Others exist or can be extended by advanced users.
The Main-Class in the manifest is set to the chosen launcher. Start-Class points to your application entry.
7) What the plugin/loader also takes care of
Manifest attributes — it sets Main-Class and Start-Class (so the launcher can find your app main).
Resource merging — many META-INF/* resources could be present in multiple deps; the repackager can merge service files sensibly (e.g. spring.factories, META-INF/spring.handlers).
Layered jars — newer Spring Boot supports layered JAR layout to enable efficient Docker layering (separate dependencies, resources, classes into layers).
Class-path isolation — the app gets its own classloader that isolates app classes from loader classes.
8) Pseudo-code / control flow (simplified) java -jar myapp.jar -> JVM loads Main-Class org.springframework.boot.loader.JarLauncher (from top-level of myapp.jar) -> JarLauncher: archive = new JarFileArchive(currentJarFile) ClassLoader appClassLoader = createClassLoader(archive) // createClassLoader: // find entries: BOOT-INF/classes + BOOT-INF/lib/*.jar // for each nested jar create a virtual URL / archive entry // return new LaunchedURLClassLoader(urls, parent) Thread.currentThread().setContextClassLoader(appClassLoader) mainClass = manifest.get(“Start-Class”) Class.forName(mainClass, true, appClassLoader).getMethod(“main”, String[].class).invoke(…)
9) Why Spring Boot chose nested JARs (pros & cons)
Pros
Keeps dependency JARs intact (no class file merging).
Easier to repackage / maintain original JAR metadata.
Smaller changes to source artifacts, fewer conflicts.
Cons
JVM can’t natively treat nested JARs as classpath elements → needs a custom loader.
Slight startup overhead: scanning outer JAR, enumerating nested jars.
Some platform-specific workarounds (temporary extraction) may be needed in older platforms.
Alternative approach (Maven Shade) flattens classes into a single JAR so URLClassLoader can handle it, but that can cause resource collisions and needs special merging of service files and META-INF.

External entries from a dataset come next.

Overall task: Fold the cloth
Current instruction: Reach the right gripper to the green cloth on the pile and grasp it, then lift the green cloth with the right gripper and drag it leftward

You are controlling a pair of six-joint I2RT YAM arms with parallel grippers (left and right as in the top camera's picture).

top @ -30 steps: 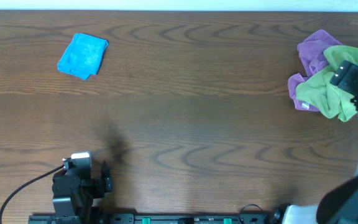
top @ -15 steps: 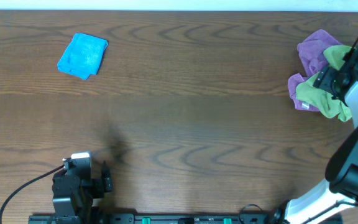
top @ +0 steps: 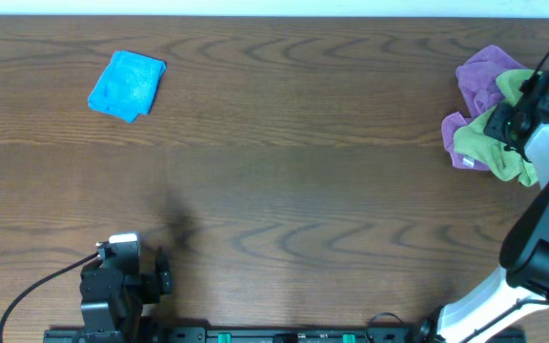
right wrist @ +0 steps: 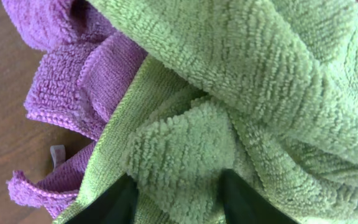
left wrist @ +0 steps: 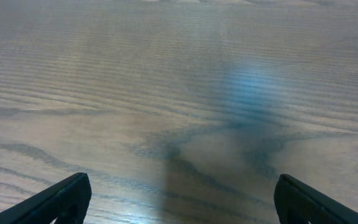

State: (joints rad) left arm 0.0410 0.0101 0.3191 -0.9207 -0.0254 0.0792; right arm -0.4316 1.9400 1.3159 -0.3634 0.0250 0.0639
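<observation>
The cloth (top: 489,143) is a crumpled lime-green towel at the table's far right, lying partly over a purple cloth (top: 484,71). My right gripper (top: 508,122) is down on top of it. In the right wrist view the cloth (right wrist: 260,74) fills most of the frame, and my right gripper (right wrist: 178,186) has a bunched fold of it pinched between its two dark fingers, so it is shut on the cloth. My left gripper (top: 162,274) rests near the front left edge. In its wrist view the left gripper (left wrist: 182,199) is open over bare wood.
A bright blue folded cloth (top: 128,85) lies at the back left. The purple cloth (right wrist: 61,74) sits under and beside the green one, with a small white tag (right wrist: 57,154) at its edge. The dark wooden table (top: 303,191) stretches between the arms.
The right gripper has come down onto the green cloth and closed its fingers round a fold of it. The left arm has not moved.
</observation>
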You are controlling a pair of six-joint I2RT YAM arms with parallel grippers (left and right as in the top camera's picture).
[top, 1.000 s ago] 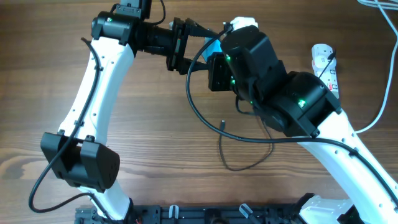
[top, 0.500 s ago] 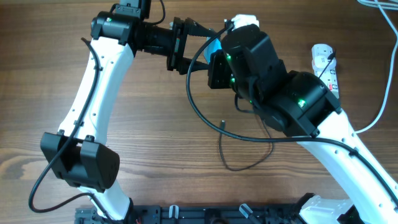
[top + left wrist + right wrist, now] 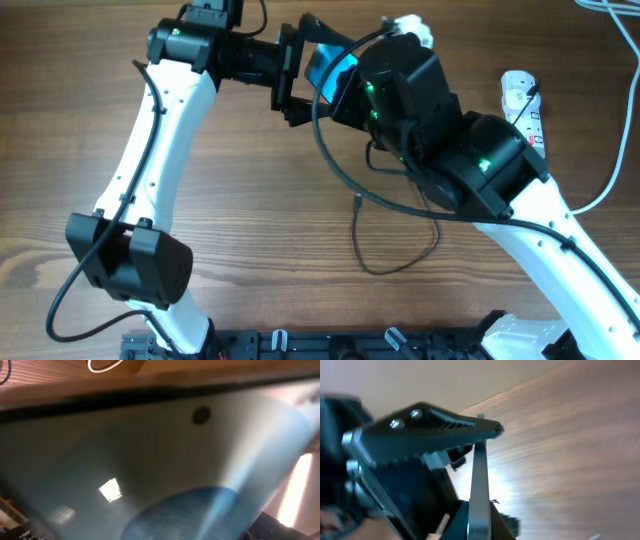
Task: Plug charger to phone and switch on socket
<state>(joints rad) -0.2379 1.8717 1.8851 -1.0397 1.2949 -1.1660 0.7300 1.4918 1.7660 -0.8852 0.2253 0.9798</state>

10) Extra features you might see/use
loader.path with PropertiesLauncher — allows the runtime to add folders/jars outside the executable to the classpath. Useful for “deployables” where you drop extra jars next to the executable jar.
Layered jars — for optimized Docker builds (dependencies go into separate layers).
Fat JAR vs nested JAR — Spring Boot is a nested-JAR approach by default (with loader support), not a flattened fat JAR.
TL;DR (short summary)
The Spring Boot Maven/Gradle plugin repackages your app into a JAR with BOOT-INF/classes (your classes) and BOOT-INF/lib (dependency JARs), and it includes Spring Boot launcher classes at the root.
The manifest points Main-Class at the launcher (org.springframework.boot.loader.JarLauncher) and sets Start-Class to your application.
At runtime the launcher is loaded by the JVM, inspects the outer JAR, builds a custom classloader (LaunchedURLClassLoader) that knows how to read nested JARs, sets it as the app classloader, then invokes your app’s main().